News and New Products
Minifabs Would Suit U.K.
By Harry Yeates -- Electronics Weekly, 12/16/2004
The U.K.'s chip industry would be well-served by investing, perhaps in collaboration with Europe, in developing a version of Japan's HALCA (highly agile line concept advancement) minifab chip production technology, according to the country's Department of Trade and Industry (DTI).
A report for the DTI's GlobalWatch service suggests that an indigenous flexible fabrication capability, built at lower cost and with far lower operating expense than a traditional fab, would meet the production requirements of typical U.K. chip companies.
"We have an extremely strong design base, and a lot of that design base is working on products that fit the low-volume, short lifetime model [for which minifabs are ideal]," explained Ian Burnett, a director at semiconductor equipment and materials association JEMI U.K.

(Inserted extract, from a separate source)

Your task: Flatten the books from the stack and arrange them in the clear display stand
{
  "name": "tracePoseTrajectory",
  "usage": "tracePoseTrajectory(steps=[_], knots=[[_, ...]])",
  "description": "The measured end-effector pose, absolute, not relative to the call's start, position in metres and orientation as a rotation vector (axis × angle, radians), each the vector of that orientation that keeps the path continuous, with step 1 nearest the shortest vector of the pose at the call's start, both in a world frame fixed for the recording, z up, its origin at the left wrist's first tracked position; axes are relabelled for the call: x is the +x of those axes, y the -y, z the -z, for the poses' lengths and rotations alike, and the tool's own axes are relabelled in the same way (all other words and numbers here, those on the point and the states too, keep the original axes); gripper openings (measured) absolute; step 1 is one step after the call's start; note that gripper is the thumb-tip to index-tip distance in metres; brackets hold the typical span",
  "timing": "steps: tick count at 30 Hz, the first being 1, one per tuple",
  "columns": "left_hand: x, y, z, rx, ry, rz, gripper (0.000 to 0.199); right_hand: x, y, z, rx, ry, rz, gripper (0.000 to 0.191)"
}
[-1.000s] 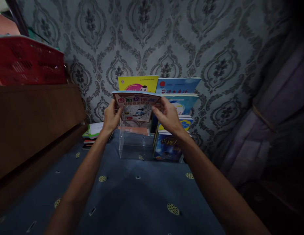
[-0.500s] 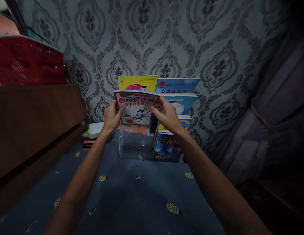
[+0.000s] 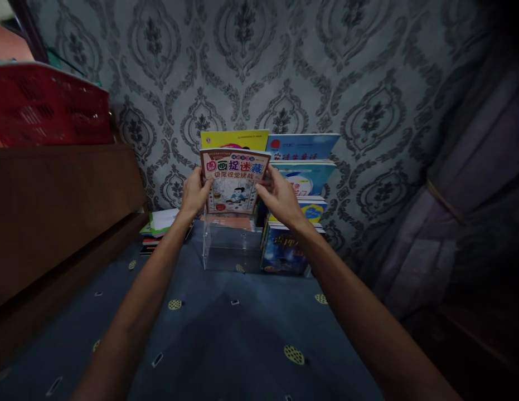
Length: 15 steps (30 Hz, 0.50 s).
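A thin picture book [image 3: 234,186] with a brown-bordered cover stands nearly upright between my hands. My left hand [image 3: 195,192] pinches its left edge, thumb on the front cover. On the opposite edge my right hand [image 3: 280,195] grips it in the same way. The book is at the left part of a clear acrylic book rack [image 3: 232,250], in front of a yellow book [image 3: 236,139] that it partly covers. Whether its lower edge touches the rack I cannot tell. The rack's right part holds blue books [image 3: 303,146] in tiers, with a dark blue book [image 3: 284,250] in front.
Left of the rack lies a low pile of books and papers [image 3: 161,223]. A red plastic basket [image 3: 50,106] sits on a brown wooden cabinet [image 3: 67,211] at the left. A tied curtain [image 3: 460,184] hangs at the right. Patterned blue cloth [image 3: 226,334] covers the surface.
The picture book has tilted more upright, so its cover faces me more fully, and its top has shifted slightly right. Both hands keep hold of it.
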State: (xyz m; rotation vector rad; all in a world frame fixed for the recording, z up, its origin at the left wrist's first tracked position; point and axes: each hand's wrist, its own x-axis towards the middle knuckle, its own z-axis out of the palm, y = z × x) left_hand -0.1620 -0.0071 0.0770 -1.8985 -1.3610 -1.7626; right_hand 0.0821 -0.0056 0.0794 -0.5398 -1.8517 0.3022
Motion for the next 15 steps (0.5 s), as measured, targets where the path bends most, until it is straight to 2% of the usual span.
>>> tracePoseTrajectory(steps=[8,15], knots=[[-0.166,-0.011,-0.068,-1.951,1.406,1.778,0.01,0.08,0.002,-0.071,-0.556,1.809,-0.272,0.061],[-0.168,-0.004,-0.042,-1.812,1.726,1.513,0.002,0.073,0.004,-0.033,-0.622,1.834,-0.238,0.058]])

For these companies, local prototyping and low-volume production would save them from having to compete for space in foundries in Asia/Pacific with higher volume chips, and improve feedback. According to the HALCA definitions, a minifab is designed to handle around 2,500 wafer starts per month, compared to 25,000 for a high capacity facility.

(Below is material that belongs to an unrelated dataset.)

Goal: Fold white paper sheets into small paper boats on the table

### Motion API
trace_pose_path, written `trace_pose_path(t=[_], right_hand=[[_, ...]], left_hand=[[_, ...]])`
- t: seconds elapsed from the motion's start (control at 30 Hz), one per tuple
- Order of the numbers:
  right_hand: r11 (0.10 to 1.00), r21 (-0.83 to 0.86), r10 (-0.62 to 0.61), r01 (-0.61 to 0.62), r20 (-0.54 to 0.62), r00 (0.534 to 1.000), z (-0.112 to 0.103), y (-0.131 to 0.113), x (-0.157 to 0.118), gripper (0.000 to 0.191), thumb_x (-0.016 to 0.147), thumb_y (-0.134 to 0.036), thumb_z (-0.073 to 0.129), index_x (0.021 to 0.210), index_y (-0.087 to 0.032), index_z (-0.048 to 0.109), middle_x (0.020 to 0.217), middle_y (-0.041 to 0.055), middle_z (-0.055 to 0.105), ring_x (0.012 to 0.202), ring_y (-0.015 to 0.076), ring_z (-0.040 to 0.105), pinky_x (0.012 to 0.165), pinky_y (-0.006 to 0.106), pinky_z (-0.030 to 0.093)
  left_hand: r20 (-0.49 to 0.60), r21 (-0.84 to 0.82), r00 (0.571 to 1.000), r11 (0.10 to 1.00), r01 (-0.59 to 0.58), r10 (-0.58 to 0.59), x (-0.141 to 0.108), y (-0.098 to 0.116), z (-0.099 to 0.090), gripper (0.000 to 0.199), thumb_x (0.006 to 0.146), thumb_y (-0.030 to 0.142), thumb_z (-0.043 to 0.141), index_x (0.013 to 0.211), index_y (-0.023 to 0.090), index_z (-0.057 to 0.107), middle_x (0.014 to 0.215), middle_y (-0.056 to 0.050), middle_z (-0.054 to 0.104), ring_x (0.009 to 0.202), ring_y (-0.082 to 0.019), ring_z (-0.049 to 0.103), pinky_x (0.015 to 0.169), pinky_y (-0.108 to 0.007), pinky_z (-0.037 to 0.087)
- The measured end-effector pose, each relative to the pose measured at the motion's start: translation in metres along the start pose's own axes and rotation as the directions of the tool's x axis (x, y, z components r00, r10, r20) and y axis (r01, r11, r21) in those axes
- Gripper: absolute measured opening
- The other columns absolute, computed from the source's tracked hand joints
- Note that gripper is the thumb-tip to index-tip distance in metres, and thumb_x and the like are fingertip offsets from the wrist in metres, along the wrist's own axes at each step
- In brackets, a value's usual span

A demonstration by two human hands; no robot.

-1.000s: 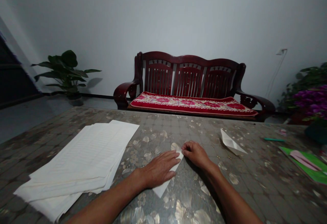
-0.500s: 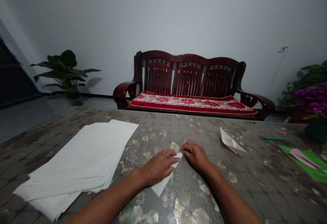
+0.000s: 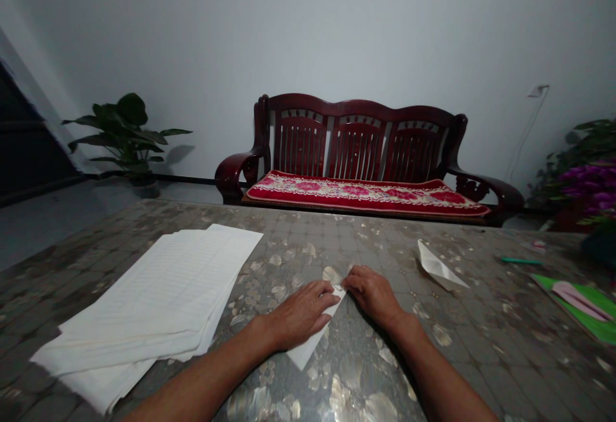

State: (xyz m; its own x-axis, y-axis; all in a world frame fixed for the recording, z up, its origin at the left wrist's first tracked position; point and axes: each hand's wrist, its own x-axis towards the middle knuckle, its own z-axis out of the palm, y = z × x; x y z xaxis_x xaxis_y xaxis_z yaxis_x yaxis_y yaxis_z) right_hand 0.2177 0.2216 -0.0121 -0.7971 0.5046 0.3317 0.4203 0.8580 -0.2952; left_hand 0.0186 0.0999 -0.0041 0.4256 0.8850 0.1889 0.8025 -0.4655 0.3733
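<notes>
A narrow strip of folded white paper lies slantwise on the table between my hands. My left hand rests over its middle, fingers spread and pressed down on it, covering part of the paper. At the far upper end of the strip, my right hand has its fingertips pinched together on the paper's tip. What the pinched fingers do to the tip is partly hidden. To the right, a creased piece of white paper stands partly raised off the table, apart from both hands.
A stack of white sheets lies at the left. On the right are a green pen and a green sheet with a pink piece on it. Beyond the patterned table stands a wooden bench.
The view has shifted slightly, so the scene sits a little further right. Both hands keep nearly the same places on the folded paper.
</notes>
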Motion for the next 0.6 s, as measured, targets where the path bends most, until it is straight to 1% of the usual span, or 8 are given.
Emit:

Although the HALCA program looked at minifabs from the point of view of low-volume manufacture, the DTI mission was also interested in adopting the concept to provide production capability for complex nanotechnology-based devices, which might include organic or magnetic materials difficult to integrate in to a traditional line.
Any project would require the development of new tools, making a collaborative effort most likely. Either a network of different process technologies could be developed in different locations, or a complete HALCA line could be built. That might pique interest from device manufacturers.
"The feeling was that we should try get either U.K. or European money to put one together," said Burnett.
Electronics Weekly is the London-based sister publication of Electronic News.